**WORK ORDER:** The answer should be each line of the records that contains the word "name"; please copy them all.

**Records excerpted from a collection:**
= Beginning of Section =
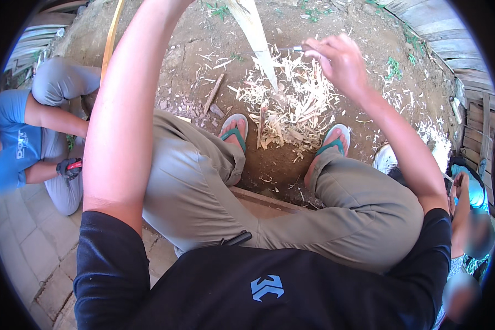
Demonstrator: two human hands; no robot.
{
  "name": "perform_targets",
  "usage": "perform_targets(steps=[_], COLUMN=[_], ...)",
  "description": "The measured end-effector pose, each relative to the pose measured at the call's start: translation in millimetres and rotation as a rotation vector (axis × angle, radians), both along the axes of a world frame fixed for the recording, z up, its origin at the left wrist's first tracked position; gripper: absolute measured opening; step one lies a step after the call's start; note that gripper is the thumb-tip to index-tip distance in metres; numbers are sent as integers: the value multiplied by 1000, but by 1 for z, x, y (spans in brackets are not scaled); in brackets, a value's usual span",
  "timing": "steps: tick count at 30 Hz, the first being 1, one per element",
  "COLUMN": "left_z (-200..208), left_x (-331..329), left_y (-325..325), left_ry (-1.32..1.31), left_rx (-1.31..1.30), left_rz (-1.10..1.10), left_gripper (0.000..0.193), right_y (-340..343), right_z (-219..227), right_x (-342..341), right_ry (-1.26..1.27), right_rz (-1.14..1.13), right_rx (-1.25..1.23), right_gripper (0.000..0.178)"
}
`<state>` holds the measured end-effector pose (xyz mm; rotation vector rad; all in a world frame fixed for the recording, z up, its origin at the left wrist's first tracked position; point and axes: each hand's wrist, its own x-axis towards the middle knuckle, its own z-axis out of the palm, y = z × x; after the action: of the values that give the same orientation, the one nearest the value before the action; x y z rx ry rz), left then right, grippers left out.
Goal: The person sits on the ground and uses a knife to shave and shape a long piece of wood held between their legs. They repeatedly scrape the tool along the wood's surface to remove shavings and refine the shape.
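My right hand (341, 63) is closed on a knife (297, 48), whose thin blade points left toward a pale strip of wood. That strip of wood (250, 27) comes in from the top edge and tapers to a point low over the shavings. Whether the blade touches the wood, I cannot tell. My left forearm (127, 104) reaches up past the top edge, so the left hand is out of view. Curled wood shavings (308, 107) lie heaped on the dirt between my feet.
My feet in green-strapped flip-flops (235, 132) flank the shavings. A brown stick (213, 94) lies by the left foot. At left, a person in blue (16, 118) crouches, a gloved hand on something red. More people (470, 203) sit at right, near a plank wall (478, 121).
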<state>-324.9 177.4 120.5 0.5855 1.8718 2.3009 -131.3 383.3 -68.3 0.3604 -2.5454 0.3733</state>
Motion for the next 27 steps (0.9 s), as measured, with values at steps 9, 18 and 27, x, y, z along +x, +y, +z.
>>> perform_targets(steps=[9,18,27], left_z=[-9,-12,-2], left_x=[2,-16,-6], left_y=[-7,-4,-9], left_ry=[106,-2,-15], left_rx=[66,188,94], left_rz=[-49,-130,-188], left_gripper=[78,77,79], right_y=[-8,-2,-11], right_z=[29,18,4], right_x=[-12,-10,-11], right_ry=[26,-5,-80], right_rz=[-1,58,10], right_rx=[-31,67,-83], right_gripper=[17,17,21])
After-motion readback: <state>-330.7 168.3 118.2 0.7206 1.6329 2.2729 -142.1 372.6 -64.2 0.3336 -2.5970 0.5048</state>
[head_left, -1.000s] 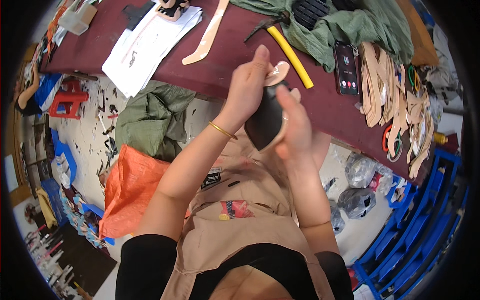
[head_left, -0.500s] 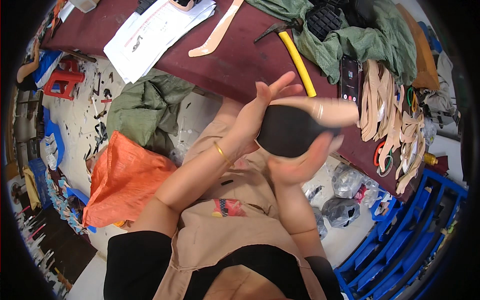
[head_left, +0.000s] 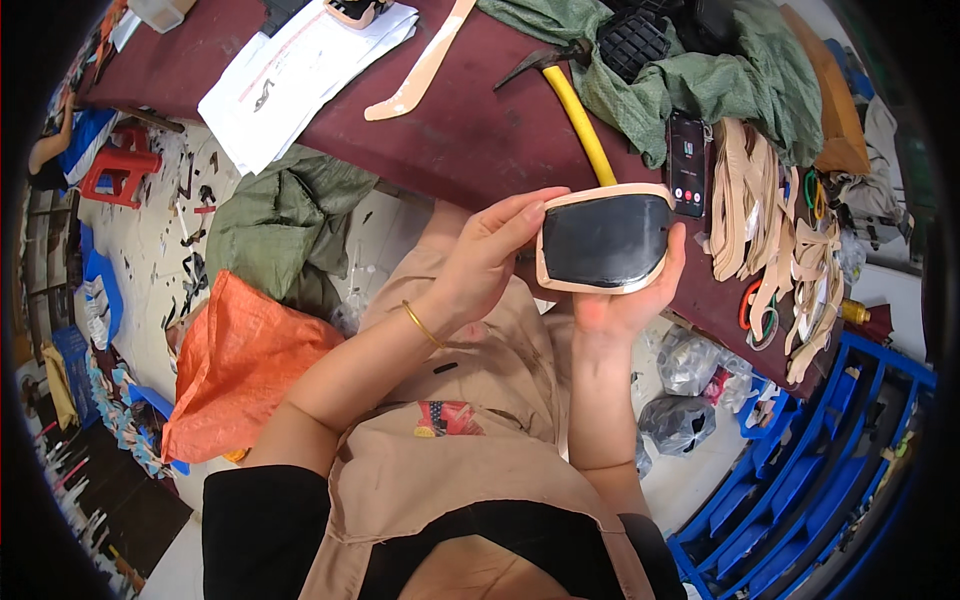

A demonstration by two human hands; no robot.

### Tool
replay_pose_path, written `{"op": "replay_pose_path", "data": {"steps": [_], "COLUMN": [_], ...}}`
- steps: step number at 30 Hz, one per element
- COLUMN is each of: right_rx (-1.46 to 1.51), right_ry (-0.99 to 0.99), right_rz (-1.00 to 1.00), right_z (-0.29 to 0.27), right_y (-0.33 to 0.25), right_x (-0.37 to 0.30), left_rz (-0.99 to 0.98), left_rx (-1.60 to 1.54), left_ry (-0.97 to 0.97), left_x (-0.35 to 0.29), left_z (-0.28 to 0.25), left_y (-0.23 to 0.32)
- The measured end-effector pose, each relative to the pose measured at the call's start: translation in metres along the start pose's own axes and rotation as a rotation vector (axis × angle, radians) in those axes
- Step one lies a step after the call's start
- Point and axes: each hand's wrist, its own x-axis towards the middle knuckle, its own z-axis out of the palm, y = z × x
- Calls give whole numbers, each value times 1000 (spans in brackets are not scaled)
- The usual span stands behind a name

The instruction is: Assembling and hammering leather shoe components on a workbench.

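Observation:
Held up before me at the table's front edge is a shoe part (head_left: pixel 608 240), a glossy black, rounded panel with a beige rim all around it. My left hand (head_left: pixel 492 248) pinches its upper left edge between thumb and fingers. Below and to the right, my right hand (head_left: pixel 630 305) cups the part, its fingertips showing at the right edge. The underside is hidden from view. Just beyond the part lies a hammer (head_left: pixel 582 125) with a yellow handle, partly covered by the part at its near end.
On the dark red table (head_left: pixel 450 130) are papers (head_left: pixel 300 85), a beige strip (head_left: pixel 420 75), green cloth (head_left: pixel 730 85), a phone (head_left: pixel 687 165) and several beige strips (head_left: pixel 745 200). An orange sack (head_left: pixel 250 365) stands at left. Blue racks (head_left: pixel 810 470) and plastic bags (head_left: pixel 680 425) are at right.
The shoe part has been turned, so its black face and full beige rim now face me. My left fingers, spread before, have closed on its edge. My right hand has moved slightly right.

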Motion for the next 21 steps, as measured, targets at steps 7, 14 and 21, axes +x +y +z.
{"op": "replay_pose_path", "data": {"steps": [7, 14, 21], "right_rx": [-44, -898, -1929], "right_ry": [97, -495, -921], "right_rz": [5, -438, -668], "right_z": [-3, -15, -21], "right_y": [-10, -23, -15], "right_x": [6, -15, -16], "left_rz": [35, -467, -285], "left_rx": [227, 105, -372], "left_ry": [5, -270, -14], "left_x": [-4, 8, 16], "left_z": [4, -8, -22], "left_y": [-16, 2, 8]}}
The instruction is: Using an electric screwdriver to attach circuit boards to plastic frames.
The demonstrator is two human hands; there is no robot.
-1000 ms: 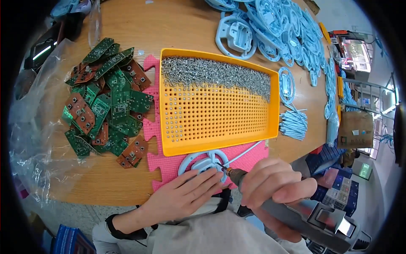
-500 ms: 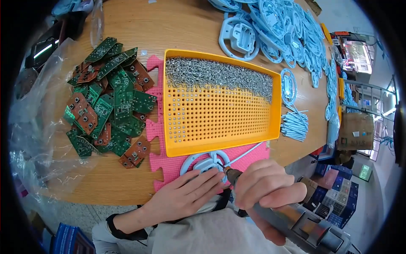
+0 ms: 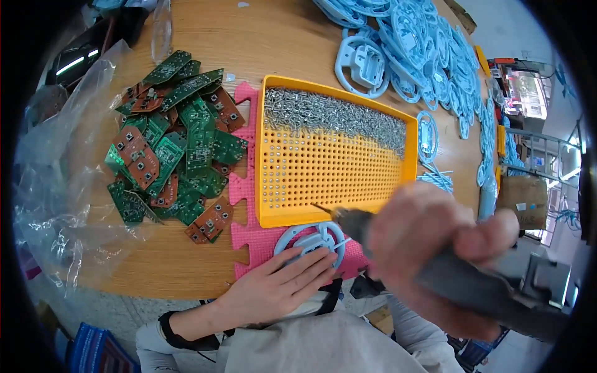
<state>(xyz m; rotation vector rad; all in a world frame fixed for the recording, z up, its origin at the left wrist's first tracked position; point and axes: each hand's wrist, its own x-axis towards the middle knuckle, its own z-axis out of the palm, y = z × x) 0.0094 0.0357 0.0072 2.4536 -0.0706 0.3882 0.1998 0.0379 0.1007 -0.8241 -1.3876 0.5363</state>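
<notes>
My left hand (image 3: 273, 287) lies flat on a light blue round plastic part (image 3: 309, 239) that rests on a pink foam mat (image 3: 249, 233) at the table's near edge. My right hand (image 3: 435, 245) grips a grey electric screwdriver (image 3: 448, 273), raised and blurred. Its bit tip (image 3: 317, 207) points at the near rim of an orange perforated tray (image 3: 323, 174). A heap of small silver screws (image 3: 336, 115) fills the tray's far side.
A pile of green and brown circuit boards (image 3: 174, 149) lies left of the tray, next to crumpled clear plastic bags (image 3: 56, 186). Many light blue plastic parts (image 3: 410, 43) are heaped at the far right of the wooden table (image 3: 205, 37).
My right hand has lifted the screwdriver up and left, from beside the round part to the tray's near edge. My left hand stays on the round part.
</notes>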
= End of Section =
**ANSWER SPACE:**
  "name": "perform_targets",
- The usual span stands behind a name

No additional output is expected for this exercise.